Collected data entries:
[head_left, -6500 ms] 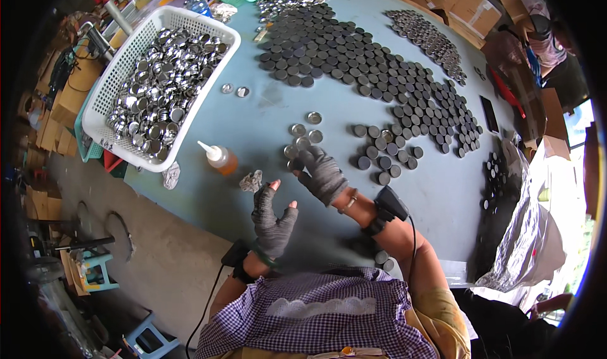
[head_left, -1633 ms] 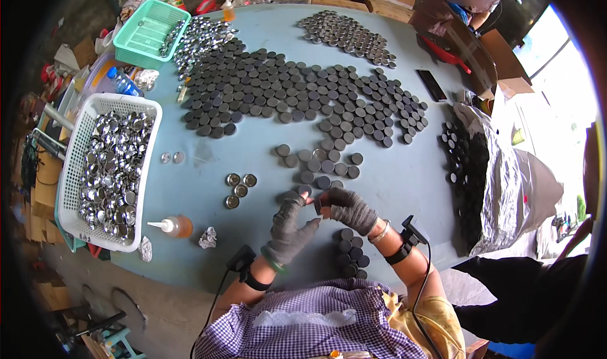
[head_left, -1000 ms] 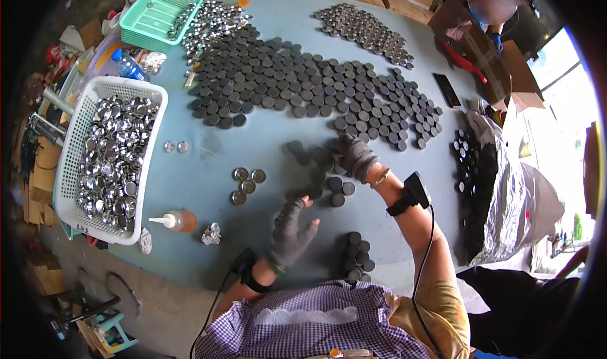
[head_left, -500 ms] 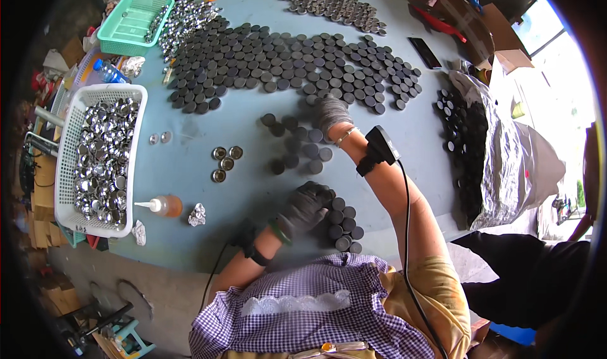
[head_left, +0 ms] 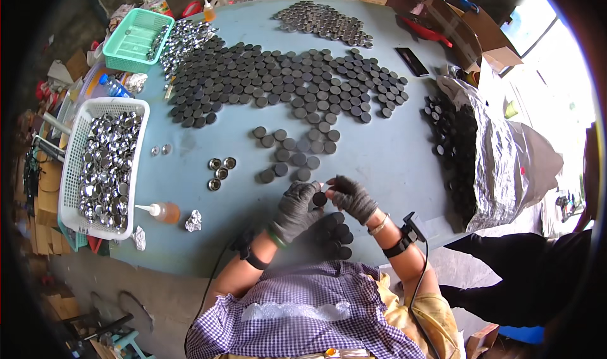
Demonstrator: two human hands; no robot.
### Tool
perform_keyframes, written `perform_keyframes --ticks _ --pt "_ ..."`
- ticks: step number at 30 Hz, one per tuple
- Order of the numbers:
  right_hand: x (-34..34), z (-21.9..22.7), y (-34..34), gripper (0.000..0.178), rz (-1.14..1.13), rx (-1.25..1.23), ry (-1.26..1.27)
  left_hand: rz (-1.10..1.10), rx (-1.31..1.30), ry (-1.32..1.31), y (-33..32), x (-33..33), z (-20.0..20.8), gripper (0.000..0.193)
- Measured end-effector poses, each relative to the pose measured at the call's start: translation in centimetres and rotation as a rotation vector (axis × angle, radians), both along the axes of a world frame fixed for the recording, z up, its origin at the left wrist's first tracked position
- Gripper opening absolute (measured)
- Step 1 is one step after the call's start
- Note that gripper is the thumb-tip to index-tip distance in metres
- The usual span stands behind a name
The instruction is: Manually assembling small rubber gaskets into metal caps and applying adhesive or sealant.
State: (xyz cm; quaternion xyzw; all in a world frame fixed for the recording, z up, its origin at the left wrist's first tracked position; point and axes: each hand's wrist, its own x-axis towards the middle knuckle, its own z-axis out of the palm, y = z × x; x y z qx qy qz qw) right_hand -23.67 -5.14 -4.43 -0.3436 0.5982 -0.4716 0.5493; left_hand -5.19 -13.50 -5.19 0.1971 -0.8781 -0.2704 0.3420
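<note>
Near the lower edge of the view, the person's checked shirt hides the front rim of the blue bench [head_left: 392, 163], and a small pile of dark discs [head_left: 332, 232] lies partly under the wrists, so its count cannot be made out. Both hands wear grey gloves. The left hand [head_left: 296, 208] and the right hand [head_left: 351, 196] meet just above that pile, and between them sits one dark round cap [head_left: 320, 199]. The fingers [head_left: 311, 191] of the left hand curl around its left side while the right hand's fingers pinch its right edge, so both hands are clamped on the same cap; its underside is hidden.

Left of the hands stand an orange squeeze bottle [head_left: 162, 212] lying on its side and a crumpled scrap of foil [head_left: 193, 220]. Three small shiny rings [head_left: 220, 170] rest a little farther off.

Beyond the hands a loose cluster of dark caps [head_left: 294, 150] leads to a wide field of caps laid flat [head_left: 284, 84]. On the left, a white basket [head_left: 71, 169] is filled with shiny metal lids. Farther back, a green basket [head_left: 129, 43] holds a few such lids, with more spilled beside it. To the right, a silvery plastic bag [head_left: 506, 163] holds black caps, its far side blurred by glare.
</note>
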Motion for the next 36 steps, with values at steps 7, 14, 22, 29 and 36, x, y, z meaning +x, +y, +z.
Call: perform_keyframes --ticks 7,14,22,29,36 --pt "3.1 1.3 -0.5 0.039 0.068 -0.082 -0.475 0.045 0.301 0.137 0.7 3.0 2.8 0.062" --pt "5.1 1.8 -2.3 0.043 0.191 -0.007 -0.769 0.067 0.303 0.202 0.5 6.0 3.7 0.063" --pt "6.7 1.6 -4.1 0.050 0.228 0.011 -0.312 0.210 0.262 0.229 -0.3 8.0 2.0 0.064" --pt "7.6 2.7 -5.7 0.050 0.209 -0.243 -0.174 0.287 0.218 0.201 -1.6 9.5 0.2 0.060" --pt "7.5 2.4 -7.6 0.035 0.343 -0.004 0.108 0.334 0.230 0.213 -2.6 10.5 0.4 0.059"
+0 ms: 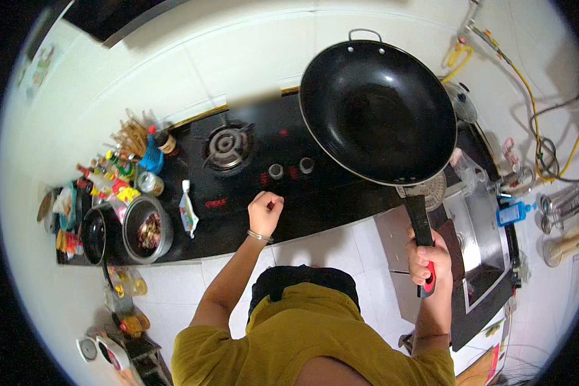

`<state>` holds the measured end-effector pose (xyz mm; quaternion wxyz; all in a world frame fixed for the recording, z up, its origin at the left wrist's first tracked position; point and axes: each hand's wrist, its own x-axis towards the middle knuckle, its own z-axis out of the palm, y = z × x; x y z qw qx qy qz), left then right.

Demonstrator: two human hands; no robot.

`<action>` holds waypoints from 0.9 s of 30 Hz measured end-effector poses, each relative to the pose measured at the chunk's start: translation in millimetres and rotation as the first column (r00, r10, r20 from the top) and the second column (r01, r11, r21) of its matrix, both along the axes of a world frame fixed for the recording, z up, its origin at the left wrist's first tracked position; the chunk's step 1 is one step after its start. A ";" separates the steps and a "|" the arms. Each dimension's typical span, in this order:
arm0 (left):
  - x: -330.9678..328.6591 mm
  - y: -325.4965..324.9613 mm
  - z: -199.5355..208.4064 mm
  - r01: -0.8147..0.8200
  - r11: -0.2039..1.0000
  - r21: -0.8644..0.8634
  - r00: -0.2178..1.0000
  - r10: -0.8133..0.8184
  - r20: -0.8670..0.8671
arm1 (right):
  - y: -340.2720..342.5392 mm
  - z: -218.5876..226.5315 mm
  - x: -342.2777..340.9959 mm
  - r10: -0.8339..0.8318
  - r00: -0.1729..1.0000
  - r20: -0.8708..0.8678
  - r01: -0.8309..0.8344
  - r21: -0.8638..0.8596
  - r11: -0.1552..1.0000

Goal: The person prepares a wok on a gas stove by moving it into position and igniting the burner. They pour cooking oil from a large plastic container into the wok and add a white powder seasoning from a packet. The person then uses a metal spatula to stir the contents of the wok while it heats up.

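One wok [376,109], upper right — could tip
Right hand [429,257] wraps the handle [419,222]; a slackening grip would do it. Left hand [266,212], mid-frame, curls closed — seemingly empty.

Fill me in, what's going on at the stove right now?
A person has the right hand around the handle of a large black wok, which looks raised over the right part of the cooktop. The left hand is curled by the counter's front side, with nothing visible in it. The left burner has no pan on it, and a bowl with food inside stands toward the counter's left end.
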<state>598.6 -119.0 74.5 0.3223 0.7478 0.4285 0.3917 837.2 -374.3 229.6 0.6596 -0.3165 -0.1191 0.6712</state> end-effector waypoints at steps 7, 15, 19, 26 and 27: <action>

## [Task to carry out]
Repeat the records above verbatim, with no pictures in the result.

## [Result for this exercise]
[head_left, -6500 ms] 
[head_left, -1633 ms] 
[head_left, -1000 ms] 
[head_left, -500 ms] 
[head_left, +0 ms] 
Demonstrator: two human hands; no robot.
### Tool
perform_keyframes, written `perform_keyframes --ticks _ --pt "_ ..."`
- ticks: step number at 30 Hz, one per tuple
- Order of the numbers:
  right_hand: x (-34..34), z (-21.9..22.7), y (-34..34), gripper (0.000..0.178), rz (-1.14..1.13), rx (-1.25..1.23), ry (-1.26..1.27)
  left_hand: rz (-1.10..1.10), rx (-1.31..1.30), ry (-1.32..1.31), y (-33..32), x (-33..33), z (-20.0..20.8), gripper (0.000..0.193)
- Measured end-effector poses, each relative to the pose measured at the call's start: translation in centimetres and rotation as a rotation vector (axis × angle, radians), both along the axes of a world frame fixed for the recording, z up, its origin at the left wrist's first tracked position
- Gripper opening absolute (measured)
- Step 1 is one step after the call's start
- Note that gripper is the thumb-tip to index-tip distance in metres
- The usual span stands behind a name
The instruction is: Manually assembling small rubber gaskets into metal caps and applying adhesive or sealant.
State: (xyz cm; quaternion xyzw; all in a world frame fixed for the recording, z up, its origin at the left wrist's first tracked position; point and axes: each hand's wrist, its own x-axis towards the middle knuckle, its own z-axis out of the palm, y = z × x; x y z qx qy qz qw) right_hand -23.67 -5.14 -4.43 -0.3436 0.5982 -0.4716 0.5493; left_hand -5.19 -13.50 -5.19 0.1971 -0.8781 -0.2704 0.3420
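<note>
Near the lower edge of the view, the person's checked shirt hides the front rim of the blue bench [head_left: 392, 163], and a small pile of dark discs [head_left: 332, 232] lies partly under the wrists, so its count cannot be made out. Both hands wear grey gloves. The left hand [head_left: 296, 208] and the right hand [head_left: 351, 196] meet just above that pile, and between them sits one dark round cap [head_left: 320, 199]. The fingers [head_left: 311, 191] of the left hand curl around its left side while the right hand's fingers pinch its right edge, so both hands are clamped on the same cap; its underside is hidden.

Left of the hands stand an orange squeeze bottle [head_left: 162, 212] lying on its side and a crumpled scrap of foil [head_left: 193, 220]. Three small shiny rings [head_left: 220, 170] rest a little farther off.

Beyond the hands a loose cluster of dark caps [head_left: 294, 150] leads to a wide field of caps laid flat [head_left: 284, 84]. On the left, a white basket [head_left: 71, 169] is filled with shiny metal lids. Farther back, a green basket [head_left: 129, 43] holds a few such lids, with more spilled beside it. To the right, a silvery plastic bag [head_left: 506, 163] holds black caps, its far side blurred by glare.
</note>
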Motion for the next 36 steps, with values at steps 7, 14, 22, 29 and 36, x, y, z meaning +x, +y, +z.
Call: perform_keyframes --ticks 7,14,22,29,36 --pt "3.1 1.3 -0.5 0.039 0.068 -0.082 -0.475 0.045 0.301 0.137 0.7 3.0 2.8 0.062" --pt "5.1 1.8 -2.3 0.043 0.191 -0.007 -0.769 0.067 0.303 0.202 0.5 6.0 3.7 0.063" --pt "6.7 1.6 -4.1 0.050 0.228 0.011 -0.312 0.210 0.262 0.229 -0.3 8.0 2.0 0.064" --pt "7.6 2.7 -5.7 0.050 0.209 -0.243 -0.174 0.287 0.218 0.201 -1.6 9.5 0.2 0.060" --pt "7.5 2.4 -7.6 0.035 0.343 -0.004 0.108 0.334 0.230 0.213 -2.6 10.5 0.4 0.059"
+0 ms: 

`<state>` holds the measured end-effector pose (xyz mm; quaternion wxyz; all in a world frame fixed for the recording, z up, its origin at the left wrist's first tracked position; point and axes: each hand's wrist, its own x-axis towards the middle knuckle, its own z-axis out of the palm, y = z × x; x y z qw qx qy qz), left then right.

Demonstrator: two human hands; no robot.

`<action>` holds waypoints from 0.9 s of 30 Hz measured end-effector poses, each relative to the pose measured at the chunk's start: translation in millimetres and rotation as the first column (r00, r10, r20 from the top) and the second column (r01, r11, r21) of its matrix, both along the axes of a world frame fixed for the recording, z up, its origin at the left wrist's first tracked position; the chunk's step 1 is one step after its start. A ";" separates the steps and a "|" the arms. Each dimension's typical span, in this order:
arm0 (left):
  - x: -330.9678..328.6591 mm
  - y: -325.4965..324.9613 mm
  - z: -199.5355..208.4064 mm
  - r01: -0.8147..0.8200
  - r11: -0.2039..1.0000
  - r21: -0.8644..0.8634
  - r00: -0.2178..1.0000
  - r10: -0.8133..0.8184
  - r20: -0.8670..0.8671
arm1 (right):
  - y: -340.2720..342.5392 mm
  - z: -218.5876..226.5315 mm
  - x: -342.2777..340.9959 mm
  - r10: -0.8339..0.8318
  - r00: -0.1729..1.0000
  - r20: -0.8708..0.8678
  - r01: -0.8309..0.8344
  - r21: -0.8638..0.8596
  - r11: -0.1552..1.0000

Goal: The person prepares a wok on a gas stove by moving it into position and igniting the burner. They pour cooking oil from a large plastic container into the wok and add a white powder seasoning from a packet. The person then uses a metal spatula to stir the contents of the wok while it heats up.

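One wok [376,109], upper right — could tip
Right hand [429,257] wraps the handle [419,222]; a slackening grip would do it. Left hand [266,212], mid-frame, curls closed — seemingly empty.

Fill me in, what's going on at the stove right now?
A person has the right hand around the handle of a large black wok, which looks raised over the right part of the cooktop. The left hand is curled by the counter's front side, with nothing visible in it. The left burner has no pan on it, and a bowl with food inside stands toward the counter's left end.
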<state>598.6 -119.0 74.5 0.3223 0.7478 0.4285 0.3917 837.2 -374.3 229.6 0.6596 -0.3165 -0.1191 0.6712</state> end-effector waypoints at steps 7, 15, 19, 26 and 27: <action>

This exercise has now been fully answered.